The lines below starting at the line containing "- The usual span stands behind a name" and ending at the line containing "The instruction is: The" are to be repeated exactly, with both ends kept and nothing else added.

(Entries provided Opens)

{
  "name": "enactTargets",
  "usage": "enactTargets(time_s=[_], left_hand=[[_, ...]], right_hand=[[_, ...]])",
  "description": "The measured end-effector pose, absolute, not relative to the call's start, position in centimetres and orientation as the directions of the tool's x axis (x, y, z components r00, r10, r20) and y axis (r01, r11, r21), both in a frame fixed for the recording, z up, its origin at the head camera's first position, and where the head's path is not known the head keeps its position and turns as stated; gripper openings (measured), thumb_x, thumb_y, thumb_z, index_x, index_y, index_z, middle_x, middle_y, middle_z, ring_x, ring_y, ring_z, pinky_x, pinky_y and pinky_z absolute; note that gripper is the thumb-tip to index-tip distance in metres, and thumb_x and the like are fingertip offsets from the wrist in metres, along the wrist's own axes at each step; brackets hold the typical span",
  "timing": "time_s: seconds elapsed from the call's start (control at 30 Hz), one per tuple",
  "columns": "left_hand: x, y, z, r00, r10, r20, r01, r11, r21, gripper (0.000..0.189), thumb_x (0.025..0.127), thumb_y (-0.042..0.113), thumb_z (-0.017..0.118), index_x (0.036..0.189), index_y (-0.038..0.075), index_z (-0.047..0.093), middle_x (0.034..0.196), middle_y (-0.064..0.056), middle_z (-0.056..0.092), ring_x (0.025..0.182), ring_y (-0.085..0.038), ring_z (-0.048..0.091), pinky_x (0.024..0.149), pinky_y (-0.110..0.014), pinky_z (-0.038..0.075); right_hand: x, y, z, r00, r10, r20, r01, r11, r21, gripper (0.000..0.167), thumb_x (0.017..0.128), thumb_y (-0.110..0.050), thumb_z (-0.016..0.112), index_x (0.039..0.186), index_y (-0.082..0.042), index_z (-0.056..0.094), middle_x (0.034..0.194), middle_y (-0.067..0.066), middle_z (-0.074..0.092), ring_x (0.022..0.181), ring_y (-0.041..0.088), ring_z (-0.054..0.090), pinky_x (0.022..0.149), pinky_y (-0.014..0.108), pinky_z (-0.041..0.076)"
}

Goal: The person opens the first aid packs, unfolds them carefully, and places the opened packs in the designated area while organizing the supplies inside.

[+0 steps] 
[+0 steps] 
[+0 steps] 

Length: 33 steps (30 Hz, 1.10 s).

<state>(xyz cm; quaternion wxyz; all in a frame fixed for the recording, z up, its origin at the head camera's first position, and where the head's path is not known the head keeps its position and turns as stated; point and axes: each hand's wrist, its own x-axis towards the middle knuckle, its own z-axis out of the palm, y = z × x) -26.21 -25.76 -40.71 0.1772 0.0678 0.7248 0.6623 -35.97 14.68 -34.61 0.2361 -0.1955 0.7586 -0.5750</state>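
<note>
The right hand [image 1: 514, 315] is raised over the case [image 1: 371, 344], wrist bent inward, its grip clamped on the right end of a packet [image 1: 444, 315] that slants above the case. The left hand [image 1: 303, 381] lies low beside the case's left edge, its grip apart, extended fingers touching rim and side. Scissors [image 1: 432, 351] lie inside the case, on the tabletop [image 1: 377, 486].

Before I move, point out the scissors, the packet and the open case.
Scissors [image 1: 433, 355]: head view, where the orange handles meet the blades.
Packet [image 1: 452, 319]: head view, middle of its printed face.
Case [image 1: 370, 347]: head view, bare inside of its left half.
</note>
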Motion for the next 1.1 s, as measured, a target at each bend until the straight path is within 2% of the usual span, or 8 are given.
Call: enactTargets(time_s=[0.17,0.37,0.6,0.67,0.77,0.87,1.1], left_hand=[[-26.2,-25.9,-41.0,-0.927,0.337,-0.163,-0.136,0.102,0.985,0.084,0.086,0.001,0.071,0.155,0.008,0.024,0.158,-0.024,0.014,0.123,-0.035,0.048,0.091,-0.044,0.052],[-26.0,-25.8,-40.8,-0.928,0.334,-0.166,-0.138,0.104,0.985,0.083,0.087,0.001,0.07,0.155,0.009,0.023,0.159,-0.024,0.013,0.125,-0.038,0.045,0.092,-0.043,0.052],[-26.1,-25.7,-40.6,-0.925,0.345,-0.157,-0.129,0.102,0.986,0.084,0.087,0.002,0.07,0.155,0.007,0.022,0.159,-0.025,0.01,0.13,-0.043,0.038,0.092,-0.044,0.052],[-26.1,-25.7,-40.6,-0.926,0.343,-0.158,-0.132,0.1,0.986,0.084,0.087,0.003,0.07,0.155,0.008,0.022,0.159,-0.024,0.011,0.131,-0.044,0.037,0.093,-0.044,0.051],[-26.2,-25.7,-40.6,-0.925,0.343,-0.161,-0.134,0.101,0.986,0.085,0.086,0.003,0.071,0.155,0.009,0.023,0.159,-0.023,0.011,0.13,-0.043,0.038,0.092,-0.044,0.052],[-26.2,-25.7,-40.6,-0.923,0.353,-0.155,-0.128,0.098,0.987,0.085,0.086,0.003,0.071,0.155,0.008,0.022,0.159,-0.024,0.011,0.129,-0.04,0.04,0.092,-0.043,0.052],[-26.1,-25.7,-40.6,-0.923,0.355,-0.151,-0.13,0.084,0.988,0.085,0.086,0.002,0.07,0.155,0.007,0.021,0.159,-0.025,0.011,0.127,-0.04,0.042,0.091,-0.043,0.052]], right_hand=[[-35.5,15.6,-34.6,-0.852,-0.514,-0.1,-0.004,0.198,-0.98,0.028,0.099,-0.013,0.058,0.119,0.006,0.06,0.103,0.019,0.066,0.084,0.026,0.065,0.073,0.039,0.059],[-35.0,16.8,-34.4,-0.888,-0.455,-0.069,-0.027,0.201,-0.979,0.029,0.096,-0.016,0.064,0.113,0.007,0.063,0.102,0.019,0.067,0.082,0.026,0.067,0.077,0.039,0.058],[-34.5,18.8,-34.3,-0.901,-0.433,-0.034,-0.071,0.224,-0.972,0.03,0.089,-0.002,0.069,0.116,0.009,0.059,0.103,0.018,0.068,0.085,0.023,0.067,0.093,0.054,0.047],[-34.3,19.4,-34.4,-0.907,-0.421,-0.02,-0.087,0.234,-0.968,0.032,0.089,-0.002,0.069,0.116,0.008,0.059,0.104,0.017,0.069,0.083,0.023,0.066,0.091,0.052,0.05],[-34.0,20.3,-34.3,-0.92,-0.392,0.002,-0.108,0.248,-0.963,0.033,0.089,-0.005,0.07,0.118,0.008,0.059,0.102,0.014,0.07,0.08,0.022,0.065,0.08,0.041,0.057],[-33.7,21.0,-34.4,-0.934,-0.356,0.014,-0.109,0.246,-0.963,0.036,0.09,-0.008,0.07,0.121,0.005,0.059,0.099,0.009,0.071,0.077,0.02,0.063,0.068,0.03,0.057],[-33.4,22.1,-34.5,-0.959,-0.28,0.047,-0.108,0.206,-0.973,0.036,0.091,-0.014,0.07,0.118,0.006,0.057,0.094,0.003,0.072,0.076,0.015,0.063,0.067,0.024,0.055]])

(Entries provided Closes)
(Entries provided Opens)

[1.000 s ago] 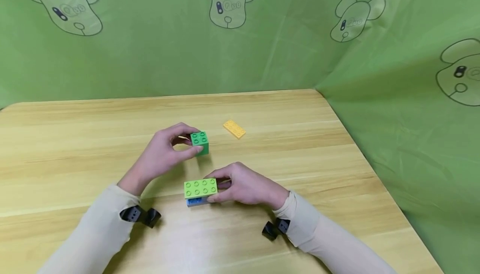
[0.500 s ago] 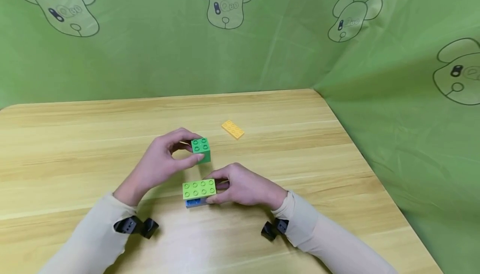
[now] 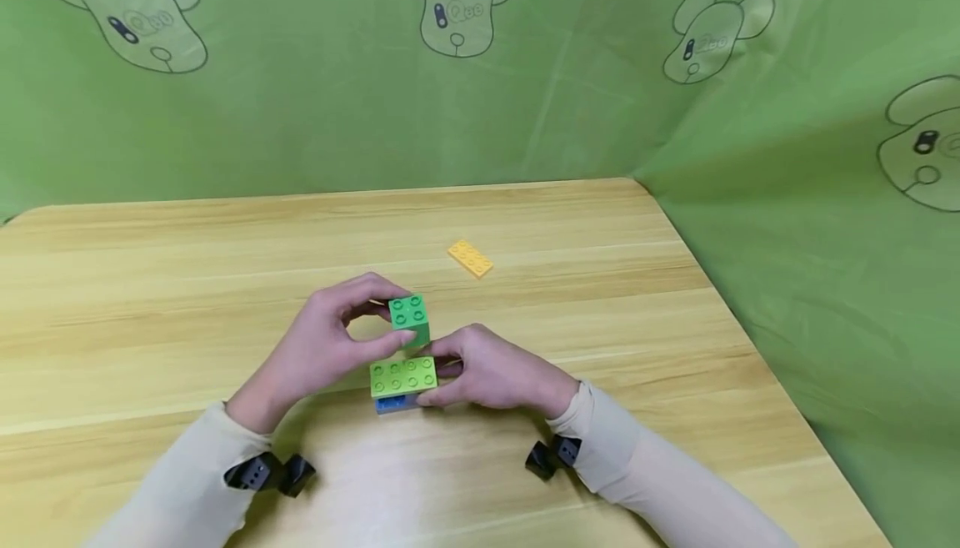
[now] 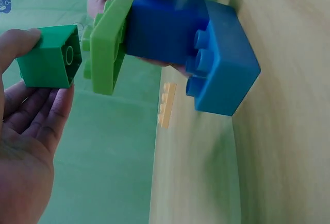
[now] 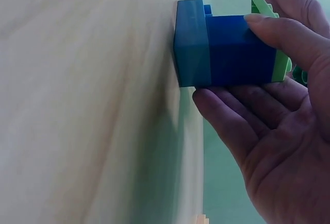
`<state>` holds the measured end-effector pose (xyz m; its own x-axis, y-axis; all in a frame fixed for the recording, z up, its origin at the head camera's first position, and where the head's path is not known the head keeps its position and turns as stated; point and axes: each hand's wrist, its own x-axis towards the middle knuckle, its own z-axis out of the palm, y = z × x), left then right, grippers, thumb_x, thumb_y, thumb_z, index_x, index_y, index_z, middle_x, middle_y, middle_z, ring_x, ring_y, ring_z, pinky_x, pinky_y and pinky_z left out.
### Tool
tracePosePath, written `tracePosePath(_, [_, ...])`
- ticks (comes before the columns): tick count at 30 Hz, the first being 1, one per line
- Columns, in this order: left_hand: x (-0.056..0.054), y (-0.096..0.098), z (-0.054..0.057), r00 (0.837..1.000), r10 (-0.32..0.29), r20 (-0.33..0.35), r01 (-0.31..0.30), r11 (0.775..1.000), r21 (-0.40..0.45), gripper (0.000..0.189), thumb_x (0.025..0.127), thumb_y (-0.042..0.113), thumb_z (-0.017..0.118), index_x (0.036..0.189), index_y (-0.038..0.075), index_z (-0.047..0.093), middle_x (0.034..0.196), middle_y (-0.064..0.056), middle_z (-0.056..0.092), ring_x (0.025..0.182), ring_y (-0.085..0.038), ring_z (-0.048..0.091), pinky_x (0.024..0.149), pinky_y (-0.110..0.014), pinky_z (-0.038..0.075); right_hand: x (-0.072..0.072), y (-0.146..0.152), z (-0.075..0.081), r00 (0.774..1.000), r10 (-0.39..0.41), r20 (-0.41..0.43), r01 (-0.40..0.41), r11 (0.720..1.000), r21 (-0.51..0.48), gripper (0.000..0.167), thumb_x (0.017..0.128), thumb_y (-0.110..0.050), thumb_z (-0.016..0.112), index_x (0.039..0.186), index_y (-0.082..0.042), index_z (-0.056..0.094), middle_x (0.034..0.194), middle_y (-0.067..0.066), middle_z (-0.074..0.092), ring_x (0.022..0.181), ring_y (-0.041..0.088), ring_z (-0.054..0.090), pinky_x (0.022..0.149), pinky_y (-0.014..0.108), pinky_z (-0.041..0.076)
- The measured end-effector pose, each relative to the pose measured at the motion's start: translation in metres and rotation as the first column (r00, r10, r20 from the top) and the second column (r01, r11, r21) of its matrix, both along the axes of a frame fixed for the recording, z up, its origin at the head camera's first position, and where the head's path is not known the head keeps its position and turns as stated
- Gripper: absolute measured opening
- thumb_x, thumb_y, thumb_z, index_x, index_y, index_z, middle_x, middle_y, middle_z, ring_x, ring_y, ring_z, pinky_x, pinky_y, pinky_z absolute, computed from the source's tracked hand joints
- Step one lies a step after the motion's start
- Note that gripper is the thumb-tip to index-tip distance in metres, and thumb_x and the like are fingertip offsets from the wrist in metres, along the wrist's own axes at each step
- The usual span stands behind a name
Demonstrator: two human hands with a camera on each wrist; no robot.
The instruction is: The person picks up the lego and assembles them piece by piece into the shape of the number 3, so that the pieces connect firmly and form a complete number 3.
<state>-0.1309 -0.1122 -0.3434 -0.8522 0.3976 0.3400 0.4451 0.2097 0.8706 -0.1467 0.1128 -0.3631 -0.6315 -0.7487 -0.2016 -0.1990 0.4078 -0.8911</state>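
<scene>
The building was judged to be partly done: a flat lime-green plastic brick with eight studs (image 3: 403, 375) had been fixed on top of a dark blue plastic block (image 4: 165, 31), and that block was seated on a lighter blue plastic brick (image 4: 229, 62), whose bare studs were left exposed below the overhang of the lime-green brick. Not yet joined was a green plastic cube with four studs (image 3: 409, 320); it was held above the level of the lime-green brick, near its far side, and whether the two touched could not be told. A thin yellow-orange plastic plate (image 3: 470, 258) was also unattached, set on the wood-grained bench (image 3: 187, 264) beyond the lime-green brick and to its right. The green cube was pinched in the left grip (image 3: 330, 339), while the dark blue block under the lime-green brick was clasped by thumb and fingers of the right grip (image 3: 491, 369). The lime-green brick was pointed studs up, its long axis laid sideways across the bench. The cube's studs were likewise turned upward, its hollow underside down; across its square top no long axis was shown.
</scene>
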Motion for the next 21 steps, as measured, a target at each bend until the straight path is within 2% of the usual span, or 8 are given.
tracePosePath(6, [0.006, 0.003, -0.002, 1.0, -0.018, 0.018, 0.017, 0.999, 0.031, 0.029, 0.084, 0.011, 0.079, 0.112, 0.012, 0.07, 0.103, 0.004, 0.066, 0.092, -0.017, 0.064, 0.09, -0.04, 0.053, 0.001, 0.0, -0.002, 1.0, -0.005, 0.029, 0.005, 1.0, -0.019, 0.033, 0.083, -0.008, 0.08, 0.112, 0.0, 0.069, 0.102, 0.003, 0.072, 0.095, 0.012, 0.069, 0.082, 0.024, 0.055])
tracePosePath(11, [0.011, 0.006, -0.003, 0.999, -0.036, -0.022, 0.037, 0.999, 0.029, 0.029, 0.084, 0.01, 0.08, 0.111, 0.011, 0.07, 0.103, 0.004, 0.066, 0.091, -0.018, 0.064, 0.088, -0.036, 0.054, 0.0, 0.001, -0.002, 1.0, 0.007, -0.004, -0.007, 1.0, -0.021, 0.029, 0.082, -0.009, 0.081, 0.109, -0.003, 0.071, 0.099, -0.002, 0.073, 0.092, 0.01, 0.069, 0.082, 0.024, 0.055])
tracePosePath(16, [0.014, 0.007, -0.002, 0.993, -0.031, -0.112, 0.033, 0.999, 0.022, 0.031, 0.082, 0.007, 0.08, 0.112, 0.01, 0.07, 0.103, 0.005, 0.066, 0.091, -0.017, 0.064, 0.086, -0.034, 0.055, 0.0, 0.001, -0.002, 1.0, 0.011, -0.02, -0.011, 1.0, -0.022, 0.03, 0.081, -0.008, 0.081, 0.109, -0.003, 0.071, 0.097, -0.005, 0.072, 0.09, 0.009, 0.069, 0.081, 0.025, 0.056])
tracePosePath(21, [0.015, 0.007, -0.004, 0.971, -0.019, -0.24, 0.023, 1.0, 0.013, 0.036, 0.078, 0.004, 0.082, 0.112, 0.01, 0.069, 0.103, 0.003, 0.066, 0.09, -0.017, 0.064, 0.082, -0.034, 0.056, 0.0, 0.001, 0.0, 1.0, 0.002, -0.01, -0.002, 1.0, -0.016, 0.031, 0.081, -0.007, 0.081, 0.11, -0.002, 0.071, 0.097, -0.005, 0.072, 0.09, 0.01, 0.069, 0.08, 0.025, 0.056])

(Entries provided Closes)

Written answer —
- The usual span stands behind a name
Demonstrator: two human hands with a camera on each wrist; no robot.
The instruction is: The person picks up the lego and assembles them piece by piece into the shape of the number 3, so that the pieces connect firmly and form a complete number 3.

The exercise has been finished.